**Work item**.
Which lines in the data contain the word "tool"? Please copy each of them.

**Data records**.
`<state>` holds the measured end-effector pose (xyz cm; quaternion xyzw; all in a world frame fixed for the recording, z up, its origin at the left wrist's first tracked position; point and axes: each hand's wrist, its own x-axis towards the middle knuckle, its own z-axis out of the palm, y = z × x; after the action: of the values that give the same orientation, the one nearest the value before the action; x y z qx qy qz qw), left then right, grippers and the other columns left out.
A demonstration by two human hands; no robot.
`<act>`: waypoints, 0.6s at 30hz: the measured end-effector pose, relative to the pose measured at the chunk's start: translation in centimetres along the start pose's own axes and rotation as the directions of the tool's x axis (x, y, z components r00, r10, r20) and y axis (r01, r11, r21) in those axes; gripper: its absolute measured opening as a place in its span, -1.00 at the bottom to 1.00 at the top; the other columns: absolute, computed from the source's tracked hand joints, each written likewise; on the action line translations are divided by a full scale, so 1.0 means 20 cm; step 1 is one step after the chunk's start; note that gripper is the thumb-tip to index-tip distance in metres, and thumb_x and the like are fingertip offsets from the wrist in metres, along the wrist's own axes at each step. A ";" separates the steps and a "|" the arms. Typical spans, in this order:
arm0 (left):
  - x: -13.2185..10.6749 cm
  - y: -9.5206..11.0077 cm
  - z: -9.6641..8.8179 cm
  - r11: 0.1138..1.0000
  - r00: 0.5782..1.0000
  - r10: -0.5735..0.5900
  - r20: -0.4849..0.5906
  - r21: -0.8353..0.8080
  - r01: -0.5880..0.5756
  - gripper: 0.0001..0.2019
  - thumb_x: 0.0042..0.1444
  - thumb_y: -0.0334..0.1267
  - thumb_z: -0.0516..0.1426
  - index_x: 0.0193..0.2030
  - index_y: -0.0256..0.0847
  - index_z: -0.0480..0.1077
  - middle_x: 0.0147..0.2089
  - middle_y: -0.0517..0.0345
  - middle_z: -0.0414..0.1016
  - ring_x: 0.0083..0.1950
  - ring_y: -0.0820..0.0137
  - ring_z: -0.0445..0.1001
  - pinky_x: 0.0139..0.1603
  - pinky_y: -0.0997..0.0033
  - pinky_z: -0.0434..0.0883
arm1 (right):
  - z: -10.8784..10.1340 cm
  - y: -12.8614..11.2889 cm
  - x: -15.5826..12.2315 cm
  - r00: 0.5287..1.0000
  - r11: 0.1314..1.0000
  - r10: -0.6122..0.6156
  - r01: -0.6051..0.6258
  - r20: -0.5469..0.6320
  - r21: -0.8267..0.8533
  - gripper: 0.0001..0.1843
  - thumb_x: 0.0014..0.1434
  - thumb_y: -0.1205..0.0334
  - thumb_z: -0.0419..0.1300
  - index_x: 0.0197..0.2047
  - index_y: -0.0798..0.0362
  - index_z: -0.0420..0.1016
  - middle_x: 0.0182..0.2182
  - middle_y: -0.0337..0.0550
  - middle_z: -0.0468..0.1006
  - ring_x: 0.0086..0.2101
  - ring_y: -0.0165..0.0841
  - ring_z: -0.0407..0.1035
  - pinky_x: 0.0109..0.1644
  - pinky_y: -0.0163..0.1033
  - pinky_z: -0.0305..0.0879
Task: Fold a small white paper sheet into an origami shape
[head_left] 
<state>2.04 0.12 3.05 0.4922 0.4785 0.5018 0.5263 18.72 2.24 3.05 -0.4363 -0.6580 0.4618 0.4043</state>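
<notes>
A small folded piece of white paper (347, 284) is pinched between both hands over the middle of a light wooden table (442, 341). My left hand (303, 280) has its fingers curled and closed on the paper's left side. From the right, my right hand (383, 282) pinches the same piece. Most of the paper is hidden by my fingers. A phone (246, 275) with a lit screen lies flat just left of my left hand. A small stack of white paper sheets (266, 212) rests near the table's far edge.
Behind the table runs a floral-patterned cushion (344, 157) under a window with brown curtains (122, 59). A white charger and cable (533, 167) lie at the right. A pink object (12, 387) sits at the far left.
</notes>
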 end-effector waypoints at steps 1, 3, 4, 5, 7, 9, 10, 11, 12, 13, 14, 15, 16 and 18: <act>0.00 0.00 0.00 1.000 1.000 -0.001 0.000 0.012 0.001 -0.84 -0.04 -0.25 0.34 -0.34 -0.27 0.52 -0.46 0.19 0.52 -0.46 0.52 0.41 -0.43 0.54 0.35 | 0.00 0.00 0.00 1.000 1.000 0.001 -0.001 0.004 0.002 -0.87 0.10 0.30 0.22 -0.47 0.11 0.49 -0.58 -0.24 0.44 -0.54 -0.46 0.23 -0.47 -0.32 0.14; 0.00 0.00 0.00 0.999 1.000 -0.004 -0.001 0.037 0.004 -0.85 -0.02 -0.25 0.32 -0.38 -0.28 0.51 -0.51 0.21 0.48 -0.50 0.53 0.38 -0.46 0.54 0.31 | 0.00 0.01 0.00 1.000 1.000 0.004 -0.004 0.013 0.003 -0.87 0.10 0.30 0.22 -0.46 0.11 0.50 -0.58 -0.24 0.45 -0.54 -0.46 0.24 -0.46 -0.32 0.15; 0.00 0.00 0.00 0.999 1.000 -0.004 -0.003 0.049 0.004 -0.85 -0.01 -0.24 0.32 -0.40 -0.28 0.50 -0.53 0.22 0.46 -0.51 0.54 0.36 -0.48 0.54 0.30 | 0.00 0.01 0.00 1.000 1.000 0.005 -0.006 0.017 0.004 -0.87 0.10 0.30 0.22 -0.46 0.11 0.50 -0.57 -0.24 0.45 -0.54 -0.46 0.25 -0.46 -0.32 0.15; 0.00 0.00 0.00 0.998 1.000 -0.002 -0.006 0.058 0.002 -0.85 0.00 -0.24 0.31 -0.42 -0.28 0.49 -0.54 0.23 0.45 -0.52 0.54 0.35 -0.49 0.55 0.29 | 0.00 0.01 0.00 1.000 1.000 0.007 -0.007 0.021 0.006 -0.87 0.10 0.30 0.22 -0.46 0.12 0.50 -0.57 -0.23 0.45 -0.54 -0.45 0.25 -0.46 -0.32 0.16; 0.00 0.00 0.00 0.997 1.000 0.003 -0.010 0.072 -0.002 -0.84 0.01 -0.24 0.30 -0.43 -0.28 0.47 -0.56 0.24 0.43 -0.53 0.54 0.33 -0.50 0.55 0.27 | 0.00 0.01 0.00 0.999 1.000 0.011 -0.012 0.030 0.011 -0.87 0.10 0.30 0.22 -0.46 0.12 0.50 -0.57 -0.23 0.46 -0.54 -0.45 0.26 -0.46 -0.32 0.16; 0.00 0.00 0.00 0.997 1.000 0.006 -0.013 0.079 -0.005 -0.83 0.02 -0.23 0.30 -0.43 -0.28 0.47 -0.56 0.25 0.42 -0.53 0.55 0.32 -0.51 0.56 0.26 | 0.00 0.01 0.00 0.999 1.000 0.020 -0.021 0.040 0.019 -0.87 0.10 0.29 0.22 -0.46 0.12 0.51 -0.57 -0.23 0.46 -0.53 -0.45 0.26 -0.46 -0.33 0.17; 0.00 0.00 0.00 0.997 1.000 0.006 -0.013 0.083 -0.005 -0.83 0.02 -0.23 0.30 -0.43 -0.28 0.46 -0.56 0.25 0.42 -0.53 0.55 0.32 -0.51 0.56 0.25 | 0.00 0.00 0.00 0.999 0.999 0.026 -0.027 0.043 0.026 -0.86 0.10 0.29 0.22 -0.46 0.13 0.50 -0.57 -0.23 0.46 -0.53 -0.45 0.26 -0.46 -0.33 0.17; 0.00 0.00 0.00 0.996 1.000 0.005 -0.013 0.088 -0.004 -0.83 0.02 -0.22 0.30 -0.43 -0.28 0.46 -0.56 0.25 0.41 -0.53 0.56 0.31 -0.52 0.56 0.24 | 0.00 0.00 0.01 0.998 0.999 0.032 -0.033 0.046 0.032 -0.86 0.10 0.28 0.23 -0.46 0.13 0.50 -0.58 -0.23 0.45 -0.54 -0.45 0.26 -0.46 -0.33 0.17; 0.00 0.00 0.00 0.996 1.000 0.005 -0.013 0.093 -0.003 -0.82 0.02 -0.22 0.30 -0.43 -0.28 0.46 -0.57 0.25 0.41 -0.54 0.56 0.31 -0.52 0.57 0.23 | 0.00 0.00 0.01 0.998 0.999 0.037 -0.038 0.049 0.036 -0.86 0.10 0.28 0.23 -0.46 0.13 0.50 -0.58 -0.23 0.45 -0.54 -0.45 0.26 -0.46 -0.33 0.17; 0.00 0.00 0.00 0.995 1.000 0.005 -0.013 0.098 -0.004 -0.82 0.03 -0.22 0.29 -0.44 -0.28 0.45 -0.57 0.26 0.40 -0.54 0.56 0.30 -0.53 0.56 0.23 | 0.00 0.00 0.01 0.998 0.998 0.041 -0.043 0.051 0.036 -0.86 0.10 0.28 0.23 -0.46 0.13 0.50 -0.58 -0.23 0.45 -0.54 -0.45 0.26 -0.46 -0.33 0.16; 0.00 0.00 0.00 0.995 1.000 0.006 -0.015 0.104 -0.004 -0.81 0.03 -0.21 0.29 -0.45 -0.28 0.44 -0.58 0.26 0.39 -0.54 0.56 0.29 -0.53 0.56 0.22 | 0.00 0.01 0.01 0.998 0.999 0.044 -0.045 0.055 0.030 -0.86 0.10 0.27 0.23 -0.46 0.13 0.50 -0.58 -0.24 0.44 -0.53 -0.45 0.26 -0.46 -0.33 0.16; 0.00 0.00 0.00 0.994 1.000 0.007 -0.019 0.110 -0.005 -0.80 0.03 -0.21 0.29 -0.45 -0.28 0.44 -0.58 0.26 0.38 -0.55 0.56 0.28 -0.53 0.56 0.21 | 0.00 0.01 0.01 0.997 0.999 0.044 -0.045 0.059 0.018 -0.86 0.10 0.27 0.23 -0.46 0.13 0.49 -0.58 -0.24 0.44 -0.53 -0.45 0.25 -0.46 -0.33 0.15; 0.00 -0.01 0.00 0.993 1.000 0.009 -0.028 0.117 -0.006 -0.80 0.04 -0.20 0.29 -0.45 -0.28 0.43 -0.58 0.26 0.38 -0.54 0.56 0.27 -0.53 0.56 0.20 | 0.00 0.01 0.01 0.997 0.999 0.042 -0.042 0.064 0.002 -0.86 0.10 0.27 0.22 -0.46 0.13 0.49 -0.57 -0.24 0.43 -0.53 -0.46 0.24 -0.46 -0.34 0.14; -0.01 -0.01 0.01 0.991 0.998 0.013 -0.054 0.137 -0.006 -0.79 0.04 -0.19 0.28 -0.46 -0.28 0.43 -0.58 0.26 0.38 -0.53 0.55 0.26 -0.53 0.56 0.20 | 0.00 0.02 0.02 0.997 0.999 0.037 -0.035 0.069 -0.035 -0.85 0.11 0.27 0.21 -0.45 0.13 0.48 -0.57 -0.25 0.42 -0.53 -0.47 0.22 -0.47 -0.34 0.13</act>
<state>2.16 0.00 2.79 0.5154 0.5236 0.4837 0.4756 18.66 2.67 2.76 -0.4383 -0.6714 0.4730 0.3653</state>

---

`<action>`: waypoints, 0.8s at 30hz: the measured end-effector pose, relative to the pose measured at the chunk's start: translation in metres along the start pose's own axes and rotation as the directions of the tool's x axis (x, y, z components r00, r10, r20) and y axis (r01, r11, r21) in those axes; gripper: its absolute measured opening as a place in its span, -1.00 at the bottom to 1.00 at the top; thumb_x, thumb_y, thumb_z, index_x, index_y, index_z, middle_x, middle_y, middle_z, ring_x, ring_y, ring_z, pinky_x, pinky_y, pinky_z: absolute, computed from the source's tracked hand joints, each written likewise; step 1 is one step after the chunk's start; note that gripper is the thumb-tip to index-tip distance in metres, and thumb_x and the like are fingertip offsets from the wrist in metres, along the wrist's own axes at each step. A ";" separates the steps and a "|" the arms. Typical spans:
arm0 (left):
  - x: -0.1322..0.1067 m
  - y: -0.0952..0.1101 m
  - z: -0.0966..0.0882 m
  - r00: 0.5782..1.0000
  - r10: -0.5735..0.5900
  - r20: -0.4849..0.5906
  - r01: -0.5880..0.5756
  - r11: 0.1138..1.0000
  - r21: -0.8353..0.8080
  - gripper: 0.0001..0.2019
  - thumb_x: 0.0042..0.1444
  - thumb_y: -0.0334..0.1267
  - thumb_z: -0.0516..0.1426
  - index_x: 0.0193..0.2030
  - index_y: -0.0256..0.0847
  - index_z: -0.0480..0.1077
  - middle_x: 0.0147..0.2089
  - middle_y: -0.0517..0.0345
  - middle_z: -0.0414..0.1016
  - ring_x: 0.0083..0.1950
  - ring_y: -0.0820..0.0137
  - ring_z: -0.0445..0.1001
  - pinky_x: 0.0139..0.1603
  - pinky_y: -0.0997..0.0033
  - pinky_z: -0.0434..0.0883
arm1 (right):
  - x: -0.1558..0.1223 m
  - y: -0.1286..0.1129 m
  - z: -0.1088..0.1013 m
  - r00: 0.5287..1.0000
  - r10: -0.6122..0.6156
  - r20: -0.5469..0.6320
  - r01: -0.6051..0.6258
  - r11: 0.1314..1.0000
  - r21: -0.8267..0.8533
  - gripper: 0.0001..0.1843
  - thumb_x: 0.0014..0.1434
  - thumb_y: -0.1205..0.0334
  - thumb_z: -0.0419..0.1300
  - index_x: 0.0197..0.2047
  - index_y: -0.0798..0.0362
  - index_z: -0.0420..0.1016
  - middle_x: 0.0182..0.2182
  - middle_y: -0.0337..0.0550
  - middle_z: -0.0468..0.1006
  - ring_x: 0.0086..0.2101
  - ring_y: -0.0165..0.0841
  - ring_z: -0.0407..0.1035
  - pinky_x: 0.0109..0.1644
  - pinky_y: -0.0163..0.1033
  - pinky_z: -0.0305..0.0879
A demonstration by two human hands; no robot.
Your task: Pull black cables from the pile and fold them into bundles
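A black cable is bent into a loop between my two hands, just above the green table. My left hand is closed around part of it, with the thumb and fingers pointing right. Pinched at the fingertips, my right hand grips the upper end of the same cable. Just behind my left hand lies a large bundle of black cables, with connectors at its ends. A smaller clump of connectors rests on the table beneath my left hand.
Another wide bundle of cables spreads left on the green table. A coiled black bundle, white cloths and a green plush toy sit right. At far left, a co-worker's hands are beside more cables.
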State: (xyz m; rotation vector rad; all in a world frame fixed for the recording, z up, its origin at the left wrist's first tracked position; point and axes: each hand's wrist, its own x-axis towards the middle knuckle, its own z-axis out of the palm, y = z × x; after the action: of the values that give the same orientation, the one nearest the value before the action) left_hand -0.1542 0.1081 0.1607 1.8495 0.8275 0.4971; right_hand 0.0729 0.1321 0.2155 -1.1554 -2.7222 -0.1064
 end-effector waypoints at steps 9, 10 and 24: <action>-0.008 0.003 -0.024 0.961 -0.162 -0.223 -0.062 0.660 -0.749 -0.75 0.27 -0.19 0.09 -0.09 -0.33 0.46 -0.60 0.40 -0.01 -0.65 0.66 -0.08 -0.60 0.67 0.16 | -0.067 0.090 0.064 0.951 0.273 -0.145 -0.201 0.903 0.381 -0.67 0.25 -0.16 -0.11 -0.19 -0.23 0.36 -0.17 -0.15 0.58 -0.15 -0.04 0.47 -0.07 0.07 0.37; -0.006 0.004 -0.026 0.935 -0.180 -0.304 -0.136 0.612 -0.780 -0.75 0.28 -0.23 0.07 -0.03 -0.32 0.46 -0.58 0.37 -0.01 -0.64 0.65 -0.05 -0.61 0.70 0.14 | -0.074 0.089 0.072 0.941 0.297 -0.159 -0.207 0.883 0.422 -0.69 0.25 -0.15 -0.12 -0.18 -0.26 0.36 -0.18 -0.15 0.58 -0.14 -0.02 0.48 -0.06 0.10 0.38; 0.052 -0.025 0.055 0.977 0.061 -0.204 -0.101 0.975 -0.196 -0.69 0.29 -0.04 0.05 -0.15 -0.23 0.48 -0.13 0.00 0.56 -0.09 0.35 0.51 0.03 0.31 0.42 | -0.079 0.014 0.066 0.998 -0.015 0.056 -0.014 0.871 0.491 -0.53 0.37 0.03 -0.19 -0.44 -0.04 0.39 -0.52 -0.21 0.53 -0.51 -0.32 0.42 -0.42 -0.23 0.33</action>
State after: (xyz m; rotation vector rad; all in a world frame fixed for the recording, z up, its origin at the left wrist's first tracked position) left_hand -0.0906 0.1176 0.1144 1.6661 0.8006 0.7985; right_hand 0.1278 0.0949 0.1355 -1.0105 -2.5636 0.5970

**Exercise output**.
`<act>`: waypoints, 0.6s at 30hz: the measured end-effector pose, relative to the pose measured at the chunk's start: translation in centimetres along the start pose's own axes and rotation as the directions of the tool's x axis (x, y, z components r00, r10, r20) and y axis (r01, r11, r21) in those axes; gripper: its absolute measured opening as a place in its span, -1.00 at the bottom to 1.00 at the top; the other columns: absolute, computed from the source's tracked hand joints, each written likewise; on the action line translations are divided by a full scale, so 1.0 means 20 cm; step 1 is one step after the chunk's start; note that gripper is the thumb-tip to index-tip distance in metres, and thumb_x and the like are fingertip offsets from the wrist in metres, along the wrist's own axes at each step. A ";" separates the steps and a "|" the arms. Typical spans, in this order:
`<action>`: waypoints, 0.8s at 30hz: the measured end-effector pose, relative to the pose measured at the chunk's start: translation in metres along the start pose's own axes and rotation as the directions of the tool's x axis (x, y, z components r00, r10, r20) and y axis (r01, r11, r21) in those axes; gripper: its absolute measured opening as a place in its span, -1.00 at the bottom to 1.00 at the top; thumb_x, thumb_y, thumb_z, index_x, index_y, index_z, middle_x, middle_y, middle_z, ring_x, ring_y, ring_z, pinky_x, pinky_y, pinky_z: absolute, computed from the source's tracked hand joints, each written likewise; step 1 is one step after the chunk's start; note that gripper is the thumb-tip to index-tip distance in metres, and thumb_x and the like are fingertip offsets from the wrist in metres, along the wrist's own axes at each step. A ";" separates the steps and a "|" the arms. Typical spans:

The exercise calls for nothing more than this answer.